Без названия...

Чем старше становится человек, тем больше слов для него покрываются пошловатым налетом. Для нее таким словом было «любовь». Она использовала это слово крайне редко, боялась его, потому что ощущала его приторную тошнотворную сладость. Где-то внутри себя она понимала, что само слово здесь ни при чем, это люди в телевизоре и вокруг нее слишком часто использовали «любовь» не по назначению. День Святого Валентина, День семьи и верности, ромашки, розовые сердечки, свадьбы с одинаковыми невестами, сценариями, признаниями, плюшевые мишки и шоколадные конфеты. И слово «любовь» превращалось в сахар, рассыпаясь липкими отвратительными крупинками в прах. Ей же казалось, что настоящее чувство нельзя называть никакими именами, нельзя вешать ярлыки, потому что рано или поздно придет кто-нибудь и произнесет это слово своими пошло-жирными губами и раздавит бабочек в животе и растопчет хрупкое чудо своими кирзовыми сапогами.

Она хранила свои переживания под спудом прожитых лет, пряча все самое сокровенное в маленькие шкатулки памяти. Если открыть их, на свет вырвется прошлое: зябкое майское утро, звенящая тишина улиц, первый троллейбус, за которым они бежали как за призрачным будущим, запах и вкус горячего хлеба, ароматы цветущей сирени и украденный для нее в прокуренной бильярдной красный шар с цифрой 7. Эта первая шкатулка была самой пыльной на полках ее памяти. А на ее крышке виднелась большая трещина. Но сейчас она смотрела на нее с улыбкой и думала о том, что этот сундучок из огромного, застилающего весь мир, превратился в крошечную шкатулку, умещающуюся на ладони правой руки.


Вторая шкатулка была побольше, оттуда доносились позвякивания колокольчиков пыльной люстры и скрежет трамвайных тормозов, и февральский холод вырывался из-под крышки. Там, заключенная в глубокие недра памяти, металась печаль. Оттуда на свет рвались невероятные приключения и боль утраты. Немного сигаретного дыма и дрожащий голос Нины Симоне. «Don`t explain», не нужно объяснять. Нежность и страсть пополам.

Была на этой полке шкатулка, которую она так и не решилась открыть.

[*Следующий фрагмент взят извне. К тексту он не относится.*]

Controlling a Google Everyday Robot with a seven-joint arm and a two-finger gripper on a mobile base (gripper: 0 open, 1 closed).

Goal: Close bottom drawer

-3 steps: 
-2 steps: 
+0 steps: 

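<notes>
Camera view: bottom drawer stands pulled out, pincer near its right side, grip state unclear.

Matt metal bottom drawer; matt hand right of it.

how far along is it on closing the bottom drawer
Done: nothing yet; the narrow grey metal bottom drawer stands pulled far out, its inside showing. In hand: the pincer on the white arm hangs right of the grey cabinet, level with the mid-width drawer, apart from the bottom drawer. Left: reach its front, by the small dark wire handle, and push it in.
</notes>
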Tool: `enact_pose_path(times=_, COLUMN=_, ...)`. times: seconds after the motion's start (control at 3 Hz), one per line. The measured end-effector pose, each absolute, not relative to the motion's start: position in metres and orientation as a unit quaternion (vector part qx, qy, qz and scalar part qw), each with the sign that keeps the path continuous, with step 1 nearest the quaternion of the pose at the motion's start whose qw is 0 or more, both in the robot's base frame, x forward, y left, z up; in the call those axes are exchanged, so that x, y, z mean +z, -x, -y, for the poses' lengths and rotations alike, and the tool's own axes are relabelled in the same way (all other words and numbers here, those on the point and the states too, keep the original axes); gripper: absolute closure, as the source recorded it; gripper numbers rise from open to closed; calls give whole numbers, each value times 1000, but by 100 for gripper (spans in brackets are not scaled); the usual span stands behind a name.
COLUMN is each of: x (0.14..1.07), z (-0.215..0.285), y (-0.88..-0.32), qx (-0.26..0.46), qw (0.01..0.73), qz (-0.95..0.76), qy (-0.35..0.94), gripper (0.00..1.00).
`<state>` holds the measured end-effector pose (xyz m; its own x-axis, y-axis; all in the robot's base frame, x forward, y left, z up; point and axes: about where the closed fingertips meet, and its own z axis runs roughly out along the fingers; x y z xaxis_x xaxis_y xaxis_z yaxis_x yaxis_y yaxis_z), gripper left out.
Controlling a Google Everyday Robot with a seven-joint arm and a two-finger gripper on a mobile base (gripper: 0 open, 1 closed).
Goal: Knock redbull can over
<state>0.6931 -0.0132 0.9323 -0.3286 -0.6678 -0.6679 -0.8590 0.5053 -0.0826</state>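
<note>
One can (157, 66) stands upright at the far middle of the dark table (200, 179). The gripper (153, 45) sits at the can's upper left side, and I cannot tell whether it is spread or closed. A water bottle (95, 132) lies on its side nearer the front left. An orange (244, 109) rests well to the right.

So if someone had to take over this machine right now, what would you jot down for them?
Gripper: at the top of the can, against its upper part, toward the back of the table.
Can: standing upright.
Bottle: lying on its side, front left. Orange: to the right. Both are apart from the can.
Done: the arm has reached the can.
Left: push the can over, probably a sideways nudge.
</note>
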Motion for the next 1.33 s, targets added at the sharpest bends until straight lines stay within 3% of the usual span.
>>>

Эта вырезанная из дерева коробка пылилась неузнанной. И она могла лишь представлять, что осталось бы внутри, если бы она ее открыла. Может быть, она сохранила бы в ней поцелуй. Только один поцелуй, пропитанный нежностью сонного утра и запахом крепкого кофе. А может быть в нее она положила бы рукопожатие. Ощущение тепла его руки, его тонких пальцев, сжимающих ее ладонь. Или что-то большее, не сказанные слова, не услышанные вместе пластинки, не выпитое вино, не разделенное на двоих осеннее утро под теплым пледом. Неизвестно. Но как ни странно, эту шкатулку она доставала чаще остальных. Именно ее она ставила на стол и наполняла тем, чего никогда не будет, тем словом, которое она перестала произносить вслух.